## WHAT YOU SHOULD DO
Your answer should be every line of the records that contains the word "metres", copied as it stands.

** DATA FOR THE TASK follows **

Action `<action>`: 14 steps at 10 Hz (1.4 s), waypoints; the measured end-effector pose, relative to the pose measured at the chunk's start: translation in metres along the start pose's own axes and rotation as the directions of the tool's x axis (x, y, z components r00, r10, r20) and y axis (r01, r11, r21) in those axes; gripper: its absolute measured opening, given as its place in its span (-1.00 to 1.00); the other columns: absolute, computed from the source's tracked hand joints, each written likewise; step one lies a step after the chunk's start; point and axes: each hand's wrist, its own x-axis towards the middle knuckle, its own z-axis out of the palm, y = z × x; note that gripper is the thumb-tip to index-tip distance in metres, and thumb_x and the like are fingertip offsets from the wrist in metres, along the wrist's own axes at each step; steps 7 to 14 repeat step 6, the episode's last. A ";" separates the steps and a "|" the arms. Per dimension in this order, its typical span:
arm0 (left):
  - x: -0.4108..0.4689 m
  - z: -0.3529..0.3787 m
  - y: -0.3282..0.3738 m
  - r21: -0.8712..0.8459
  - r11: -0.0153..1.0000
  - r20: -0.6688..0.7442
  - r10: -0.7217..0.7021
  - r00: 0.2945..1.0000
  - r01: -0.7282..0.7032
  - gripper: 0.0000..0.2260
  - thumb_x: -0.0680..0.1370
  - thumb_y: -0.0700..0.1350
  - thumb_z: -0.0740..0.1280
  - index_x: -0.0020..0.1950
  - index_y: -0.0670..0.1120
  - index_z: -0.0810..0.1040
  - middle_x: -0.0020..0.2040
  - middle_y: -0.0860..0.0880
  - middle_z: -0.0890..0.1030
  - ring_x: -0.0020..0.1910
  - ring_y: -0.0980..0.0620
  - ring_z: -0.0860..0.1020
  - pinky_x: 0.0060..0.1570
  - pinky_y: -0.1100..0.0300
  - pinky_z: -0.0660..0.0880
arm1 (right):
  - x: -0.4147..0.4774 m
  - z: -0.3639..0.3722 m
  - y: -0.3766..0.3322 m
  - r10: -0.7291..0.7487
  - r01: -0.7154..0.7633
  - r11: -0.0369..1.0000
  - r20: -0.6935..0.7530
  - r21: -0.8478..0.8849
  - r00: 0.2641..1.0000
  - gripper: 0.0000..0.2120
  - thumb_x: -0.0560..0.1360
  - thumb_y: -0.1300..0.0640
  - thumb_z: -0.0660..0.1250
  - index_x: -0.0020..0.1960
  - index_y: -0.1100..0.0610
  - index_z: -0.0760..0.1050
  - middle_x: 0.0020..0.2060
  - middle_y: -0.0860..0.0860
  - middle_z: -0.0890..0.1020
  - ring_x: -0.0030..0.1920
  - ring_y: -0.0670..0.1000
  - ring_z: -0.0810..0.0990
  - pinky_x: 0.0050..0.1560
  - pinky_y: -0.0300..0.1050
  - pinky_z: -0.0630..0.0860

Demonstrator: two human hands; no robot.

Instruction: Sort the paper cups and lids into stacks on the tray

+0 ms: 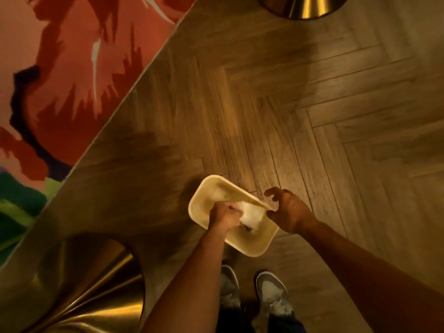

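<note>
A cream rectangular tray (201, 207) with rounded corners hangs above the wooden floor, tilted. My left hand (224, 216) is closed in a fist over its near-left rim and holds it. The fingers press against a blurred white paper item (252, 216) lying inside the tray. Whether that item is a cup or a lid I cannot tell. My right hand (289, 211) hovers at the tray's right end with its fingers spread. Its thumb sits close to the far rim and it holds nothing.
Herringbone wood floor (312, 116) fills the middle and right. A red patterned rug (72, 68) covers the upper left. Shiny brass bases stand at the bottom left (96, 296) and the top edge (302, 6). My shoes (271, 294) are below the tray.
</note>
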 end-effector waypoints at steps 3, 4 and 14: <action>0.059 0.058 -0.018 0.295 0.955 -0.136 0.060 0.989 -0.017 -0.83 0.55 -0.08 0.42 0.09 -0.10 0.69 0.12 -0.14 0.70 0.16 -0.18 0.63 0.16 0.06 0.58 | 0.034 0.016 0.023 -0.080 0.082 0.993 0.032 -0.088 0.996 -0.68 0.54 0.19 0.33 0.19 -0.16 0.55 0.00 -0.10 0.65 -0.05 -0.04 0.65 -0.08 -0.07 0.64; 0.067 0.063 -0.021 0.414 0.910 -0.129 0.077 0.989 -0.017 -0.68 0.60 0.04 0.36 0.23 -0.14 0.62 0.23 -0.16 0.65 0.24 -0.18 0.59 0.24 0.03 0.53 | 0.038 0.015 0.027 -0.101 0.103 0.992 0.035 -0.067 0.994 -0.71 0.55 0.18 0.33 0.19 -0.14 0.56 -0.06 -0.12 0.66 -0.10 -0.08 0.64 -0.12 -0.10 0.63; 0.046 0.041 -0.010 0.330 0.944 -0.164 0.048 0.985 0.009 -0.59 0.59 0.04 0.38 0.36 -0.16 0.56 0.34 -0.17 0.59 0.34 -0.19 0.52 0.30 0.07 0.43 | 0.025 0.007 0.024 -0.038 0.043 0.994 0.058 -0.096 0.998 -0.62 0.55 0.10 0.39 0.34 -0.10 0.47 0.15 -0.03 0.62 0.06 0.00 0.62 0.04 -0.04 0.62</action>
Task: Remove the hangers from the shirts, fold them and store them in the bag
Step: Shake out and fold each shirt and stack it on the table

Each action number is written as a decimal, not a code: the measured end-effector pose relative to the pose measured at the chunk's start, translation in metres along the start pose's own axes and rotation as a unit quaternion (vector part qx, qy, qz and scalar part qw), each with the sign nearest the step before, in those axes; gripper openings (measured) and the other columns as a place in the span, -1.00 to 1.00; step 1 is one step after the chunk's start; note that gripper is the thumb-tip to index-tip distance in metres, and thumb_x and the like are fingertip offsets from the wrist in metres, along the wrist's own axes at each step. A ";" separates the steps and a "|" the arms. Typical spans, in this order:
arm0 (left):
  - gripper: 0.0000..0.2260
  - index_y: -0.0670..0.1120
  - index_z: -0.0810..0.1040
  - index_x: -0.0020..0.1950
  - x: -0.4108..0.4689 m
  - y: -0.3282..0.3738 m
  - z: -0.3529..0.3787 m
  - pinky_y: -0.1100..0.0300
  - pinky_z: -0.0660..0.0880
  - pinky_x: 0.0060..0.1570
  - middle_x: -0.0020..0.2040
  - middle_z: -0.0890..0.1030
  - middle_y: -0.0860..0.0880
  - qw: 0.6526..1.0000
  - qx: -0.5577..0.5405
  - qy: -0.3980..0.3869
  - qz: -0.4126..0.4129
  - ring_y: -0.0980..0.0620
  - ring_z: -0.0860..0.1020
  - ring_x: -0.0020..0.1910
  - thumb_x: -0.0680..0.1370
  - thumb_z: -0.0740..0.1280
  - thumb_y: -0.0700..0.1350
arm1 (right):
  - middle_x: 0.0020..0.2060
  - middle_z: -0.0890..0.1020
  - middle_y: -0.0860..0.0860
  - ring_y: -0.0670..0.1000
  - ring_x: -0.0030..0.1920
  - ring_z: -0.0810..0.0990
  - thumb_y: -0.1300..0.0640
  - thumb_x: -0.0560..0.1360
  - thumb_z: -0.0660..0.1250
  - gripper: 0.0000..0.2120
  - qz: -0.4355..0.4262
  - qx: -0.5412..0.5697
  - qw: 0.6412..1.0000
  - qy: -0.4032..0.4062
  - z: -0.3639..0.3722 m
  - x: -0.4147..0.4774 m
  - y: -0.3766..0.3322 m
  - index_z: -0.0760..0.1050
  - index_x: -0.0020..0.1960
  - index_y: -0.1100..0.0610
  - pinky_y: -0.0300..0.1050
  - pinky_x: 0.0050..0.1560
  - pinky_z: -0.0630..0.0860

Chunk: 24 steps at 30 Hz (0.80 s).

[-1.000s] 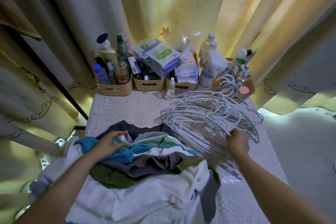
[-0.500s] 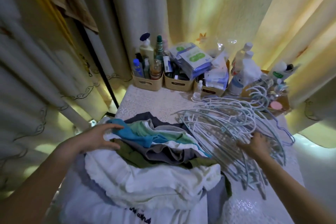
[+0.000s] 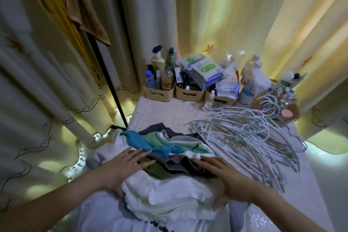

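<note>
A heap of shirts (image 3: 165, 149) in blue, green, grey, olive and white lies at the near edge of the table (image 3: 165, 111). My left hand (image 3: 122, 167) rests flat on the heap's left side, fingers spread. My right hand (image 3: 224, 177) lies on its right side, fingers spread over the white garment (image 3: 165, 198). A pile of pale blue hangers (image 3: 250, 137) lies to the right of the shirts, touched by neither hand. No bag can be made out for certain.
Three beige bins (image 3: 158, 93) with bottles and packets line the table's back edge. More bottles (image 3: 252, 79) and a box (image 3: 288, 111) stand at the back right. Curtains surround the table; a dark pole (image 3: 107, 73) stands at the left.
My right hand has left the hangers and moved left onto the shirt heap. My left hand has settled flat on the heap. The camera has turned left and tilted up.
</note>
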<state>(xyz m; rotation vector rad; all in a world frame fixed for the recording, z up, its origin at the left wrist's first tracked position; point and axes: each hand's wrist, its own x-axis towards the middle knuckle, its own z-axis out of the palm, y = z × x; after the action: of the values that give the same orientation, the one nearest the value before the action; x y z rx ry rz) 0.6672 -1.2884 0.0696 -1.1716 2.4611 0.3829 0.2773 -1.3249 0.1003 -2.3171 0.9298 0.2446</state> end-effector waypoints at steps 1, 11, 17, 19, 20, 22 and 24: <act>0.15 0.27 -0.45 0.43 0.004 -0.004 0.004 -0.04 -0.26 0.48 0.46 -0.48 0.10 1.000 -0.013 0.016 0.005 0.01 -0.34 0.50 0.24 0.44 0.30 | 0.53 -0.10 -0.16 -0.03 0.50 -0.06 -0.44 0.11 0.43 0.17 0.008 -0.021 0.999 -0.024 0.010 0.007 -0.006 -0.26 0.47 -0.33 0.03 0.48 0.02; -0.20 0.19 0.08 0.48 0.030 -0.020 0.024 0.16 0.36 0.20 0.34 0.35 0.08 0.984 -0.155 0.081 -0.045 0.04 0.38 0.30 0.33 0.38 0.20 | 0.39 0.31 0.03 0.17 0.29 0.36 -0.19 0.33 0.29 -0.29 0.168 -0.130 0.976 0.042 0.050 0.046 -0.011 0.16 0.44 -0.21 0.04 0.20 0.34; -0.52 0.22 0.46 0.17 0.007 -0.014 -0.018 0.17 0.51 0.05 0.08 0.62 0.14 0.901 -0.408 0.139 -0.050 0.17 0.57 0.07 0.29 0.48 -0.01 | -0.10 0.66 -0.01 0.03 -0.09 0.62 0.07 0.33 0.44 -0.75 0.124 0.110 0.983 0.077 -0.013 0.015 -0.035 0.54 0.00 -0.02 -0.04 -0.10 0.51; -0.62 0.21 0.51 0.02 -0.013 -0.015 -0.049 0.28 0.52 -0.08 -0.06 0.66 0.20 0.874 -0.460 0.153 -0.037 0.27 0.60 -0.05 0.29 0.52 -0.05 | -0.11 0.67 -0.08 -0.09 -0.10 0.62 0.04 0.34 0.47 -0.76 0.107 0.155 0.981 0.042 -0.050 -0.002 -0.050 0.57 -0.01 -0.01 -0.02 -0.02 0.55; -0.63 0.20 0.52 0.00 -0.023 -0.015 -0.068 0.38 0.49 -0.11 -0.07 0.65 0.25 0.865 -0.476 0.158 -0.026 0.31 0.60 -0.07 0.27 0.52 -0.03 | -0.14 0.66 -0.10 -0.14 -0.13 0.60 0.05 0.35 0.48 -0.79 0.096 0.165 0.981 0.033 -0.068 -0.008 -0.058 0.57 -0.04 0.00 -0.05 -0.03 0.56; -0.61 0.15 0.52 0.02 -0.038 -0.021 -0.103 0.50 0.45 -0.15 -0.04 0.65 0.28 0.847 -0.505 0.165 0.000 0.38 0.58 -0.08 0.23 0.50 0.04 | -0.19 0.66 -0.08 -0.21 -0.18 0.57 0.08 0.33 0.50 -0.83 0.086 0.176 0.980 0.047 -0.104 -0.017 -0.070 0.57 -0.11 0.04 -0.13 -0.07 0.56; -0.48 0.02 0.49 0.08 -0.037 -0.038 -0.130 0.48 0.45 -0.14 -0.02 0.63 0.16 0.843 -0.510 0.171 -0.016 0.30 0.56 -0.04 0.17 0.48 0.12 | -0.15 0.66 -0.12 -0.25 -0.15 0.58 0.05 0.32 0.51 -0.77 0.079 0.183 0.978 0.060 -0.139 -0.017 -0.072 0.56 -0.08 0.07 -0.25 -0.05 0.55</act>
<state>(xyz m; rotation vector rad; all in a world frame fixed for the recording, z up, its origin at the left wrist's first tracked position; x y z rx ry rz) 0.6889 -1.3385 0.1992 -1.7622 2.5153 1.7621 0.3060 -1.3606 0.2514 -1.9400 1.1172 -0.0046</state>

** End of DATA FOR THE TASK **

## RESPONSE AREA
Action `<action>`: 14 steps at 10 Hz (1.4 s), waypoints; the measured end-effector pose, relative to the pose measured at the chunk's start: translation in metres along the start pose's own axes and rotation as the directions of the tool's x axis (x, y, z components r00, r10, r20) and y axis (r01, r11, r21) in those axes; gripper: its absolute measured opening, given as its place in its span (-1.00 to 1.00); the other columns: absolute, computed from the source's tracked hand joints, each written likewise; step one lies a step after the chunk's start; point and axes: each hand's wrist, its own x-axis towards the middle knuckle, its own z-axis out of the palm, y = z × x; note that gripper is the thumb-tip to index-tip distance in metres, and thumb_x and the like are fingertip offsets from the wrist in metres, along the wrist's own axes at each step; steps 7 to 14 repeat step 6, the episode's last. A ";" separates the steps and a "|" the arms. Per dimension in this order, its typical span:
Each action number is written as a decimal, not a code: the measured end-effector pose relative to the pose measured at the chunk's start, translation in metres along the start pose's own axes and rotation as a unit quaternion (vector part qx, qy, qz and scalar part qw), each with the sign nearest the step before, in those axes; gripper openings (measured) and the other columns as a place in the span, -1.00 to 1.00; step 1 is one step after the chunk's start; note that gripper is the thumb-tip to index-tip distance in metres, and thumb_x and the like are fingertip offsets from the wrist in metres, along the wrist's own axes at each step. A ";" separates the steps and a "|" the arms. Typical spans, in this order:

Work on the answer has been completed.